Exercise instructions
Print the listing in full, keeping every line exactly as it is.

Dataset extract

◇ ◇ ◇

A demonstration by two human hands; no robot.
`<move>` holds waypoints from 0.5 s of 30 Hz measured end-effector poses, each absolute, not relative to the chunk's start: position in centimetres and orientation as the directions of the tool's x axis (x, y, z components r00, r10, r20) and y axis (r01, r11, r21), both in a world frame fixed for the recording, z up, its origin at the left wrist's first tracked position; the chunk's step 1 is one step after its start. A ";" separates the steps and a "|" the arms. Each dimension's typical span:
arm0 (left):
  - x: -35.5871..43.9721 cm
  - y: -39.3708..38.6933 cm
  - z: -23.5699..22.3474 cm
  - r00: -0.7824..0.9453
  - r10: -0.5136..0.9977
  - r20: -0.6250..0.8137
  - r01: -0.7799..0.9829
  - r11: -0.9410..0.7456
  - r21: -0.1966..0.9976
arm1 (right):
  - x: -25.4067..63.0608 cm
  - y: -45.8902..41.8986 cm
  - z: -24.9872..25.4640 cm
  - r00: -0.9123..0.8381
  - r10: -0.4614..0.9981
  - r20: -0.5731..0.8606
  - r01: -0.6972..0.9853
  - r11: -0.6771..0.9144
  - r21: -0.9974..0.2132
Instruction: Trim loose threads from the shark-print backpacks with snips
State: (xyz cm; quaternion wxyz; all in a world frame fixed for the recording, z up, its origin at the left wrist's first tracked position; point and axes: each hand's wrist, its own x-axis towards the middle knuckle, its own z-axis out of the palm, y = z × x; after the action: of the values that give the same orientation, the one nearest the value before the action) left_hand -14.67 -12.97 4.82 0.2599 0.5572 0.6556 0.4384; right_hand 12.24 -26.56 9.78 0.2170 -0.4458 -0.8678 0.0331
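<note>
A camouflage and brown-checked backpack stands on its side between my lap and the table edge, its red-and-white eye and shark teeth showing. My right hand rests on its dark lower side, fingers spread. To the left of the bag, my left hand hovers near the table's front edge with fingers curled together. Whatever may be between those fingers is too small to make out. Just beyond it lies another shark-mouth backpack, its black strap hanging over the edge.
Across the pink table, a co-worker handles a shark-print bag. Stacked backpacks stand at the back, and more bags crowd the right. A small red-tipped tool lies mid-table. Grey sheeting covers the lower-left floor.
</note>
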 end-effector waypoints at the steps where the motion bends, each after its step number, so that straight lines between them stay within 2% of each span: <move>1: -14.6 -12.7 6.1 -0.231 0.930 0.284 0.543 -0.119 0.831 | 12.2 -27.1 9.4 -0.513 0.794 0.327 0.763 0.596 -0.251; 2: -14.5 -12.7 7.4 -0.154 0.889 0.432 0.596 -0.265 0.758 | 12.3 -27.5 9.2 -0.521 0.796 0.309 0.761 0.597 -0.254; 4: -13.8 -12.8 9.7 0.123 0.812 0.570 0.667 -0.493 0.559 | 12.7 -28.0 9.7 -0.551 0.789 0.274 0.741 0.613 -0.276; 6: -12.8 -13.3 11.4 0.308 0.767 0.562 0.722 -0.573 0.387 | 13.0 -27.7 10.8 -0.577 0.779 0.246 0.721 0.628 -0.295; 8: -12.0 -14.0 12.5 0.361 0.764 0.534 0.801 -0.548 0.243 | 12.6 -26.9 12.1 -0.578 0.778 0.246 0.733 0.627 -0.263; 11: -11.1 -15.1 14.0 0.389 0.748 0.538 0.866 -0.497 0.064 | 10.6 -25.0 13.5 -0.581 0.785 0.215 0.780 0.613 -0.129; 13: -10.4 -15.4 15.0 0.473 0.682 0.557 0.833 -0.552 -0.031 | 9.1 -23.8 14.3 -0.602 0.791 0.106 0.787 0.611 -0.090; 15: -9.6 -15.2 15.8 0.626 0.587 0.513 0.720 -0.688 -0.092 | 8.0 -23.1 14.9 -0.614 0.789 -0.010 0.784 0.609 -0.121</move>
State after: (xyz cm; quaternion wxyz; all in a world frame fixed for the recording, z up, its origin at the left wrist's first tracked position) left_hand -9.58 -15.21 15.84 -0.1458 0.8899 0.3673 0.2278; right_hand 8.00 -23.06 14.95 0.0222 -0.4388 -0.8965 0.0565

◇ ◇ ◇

Answer to this task
A demonstration by two human hands; no robot.
`<move>` holds waypoints from 0.5 s of 30 Hz measured end-effector poses, each absolute, not relative to the chunk's start: position in centimetres and orientation as the directions of the tool's x axis (x, y, z components r00, r10, r20) and y axis (r01, r11, r21), both in a world frame fixed for the recording, z up, its origin at the left wrist's first tracked position; the chunk's step 1 is one step after its start. A ";" separates the steps and a "|" the arms. Each dimension's typical span:
arm0 (left):
  - x: -35.5871..43.9721 cm
  - y: -39.3708..38.6933 cm
  - z: -23.5699..22.3474 cm
  - r00: -0.7824..0.9453
  - r10: -0.5136..0.9977
  - r20: -0.6250..0.8137
  - r01: -0.7799..0.9829
  - r11: -0.9410..0.7456
  - r21: -0.1966..0.9976
arm1 (right):
  - x: -25.4067..63.0608 cm
  - y: -45.8902..41.8986 cm
  - z: -24.9872..25.4640 cm
  - r00: -0.9123..0.8381
  - r10: -0.4614..0.9981
  - r20: -0.5731..0.8606
  - r01: -0.6972..0.9853
  - r11: -0.6771..0.9144
  - r21: -0.9974..0.2132
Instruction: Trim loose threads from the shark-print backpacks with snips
State: (xyz cm; quaternion wxyz; all in a world frame fixed for the recording, z up, its origin at the left wrist's first tracked position; point and axes: each hand's wrist, its own x-axis towards the middle knuckle, its own z-axis out of the palm, y = z × x; after the action: of the values that give the same orientation, the one nearest the value before the action) left_hand -14.67 -12.97 4.82 0.2599 0.5572 0.6556 0.4384; right_hand 12.24 -26.56 9.78 0.2170 -0.4458 -0.8678 0.0331
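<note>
A camouflage and brown-checked backpack stands on its side between my lap and the table edge, its red-and-white eye and shark teeth showing. My right hand rests on its dark lower side, fingers spread. To the left of the bag, my left hand hovers near the table's front edge with fingers curled together. Whatever may be between those fingers is too small to make out. Just beyond it lies another shark-mouth backpack, its black strap hanging over the edge.
Across the pink table, a co-worker handles a shark-print bag. Stacked backpacks stand at the back, and more bags crowd the right. A small red-tipped tool lies mid-table. Grey sheeting covers the lower-left floor.
</note>
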 end-effector waypoints at the steps where the motion bends, each after its step number, so that straight lines between them stay within 2% of each span: <move>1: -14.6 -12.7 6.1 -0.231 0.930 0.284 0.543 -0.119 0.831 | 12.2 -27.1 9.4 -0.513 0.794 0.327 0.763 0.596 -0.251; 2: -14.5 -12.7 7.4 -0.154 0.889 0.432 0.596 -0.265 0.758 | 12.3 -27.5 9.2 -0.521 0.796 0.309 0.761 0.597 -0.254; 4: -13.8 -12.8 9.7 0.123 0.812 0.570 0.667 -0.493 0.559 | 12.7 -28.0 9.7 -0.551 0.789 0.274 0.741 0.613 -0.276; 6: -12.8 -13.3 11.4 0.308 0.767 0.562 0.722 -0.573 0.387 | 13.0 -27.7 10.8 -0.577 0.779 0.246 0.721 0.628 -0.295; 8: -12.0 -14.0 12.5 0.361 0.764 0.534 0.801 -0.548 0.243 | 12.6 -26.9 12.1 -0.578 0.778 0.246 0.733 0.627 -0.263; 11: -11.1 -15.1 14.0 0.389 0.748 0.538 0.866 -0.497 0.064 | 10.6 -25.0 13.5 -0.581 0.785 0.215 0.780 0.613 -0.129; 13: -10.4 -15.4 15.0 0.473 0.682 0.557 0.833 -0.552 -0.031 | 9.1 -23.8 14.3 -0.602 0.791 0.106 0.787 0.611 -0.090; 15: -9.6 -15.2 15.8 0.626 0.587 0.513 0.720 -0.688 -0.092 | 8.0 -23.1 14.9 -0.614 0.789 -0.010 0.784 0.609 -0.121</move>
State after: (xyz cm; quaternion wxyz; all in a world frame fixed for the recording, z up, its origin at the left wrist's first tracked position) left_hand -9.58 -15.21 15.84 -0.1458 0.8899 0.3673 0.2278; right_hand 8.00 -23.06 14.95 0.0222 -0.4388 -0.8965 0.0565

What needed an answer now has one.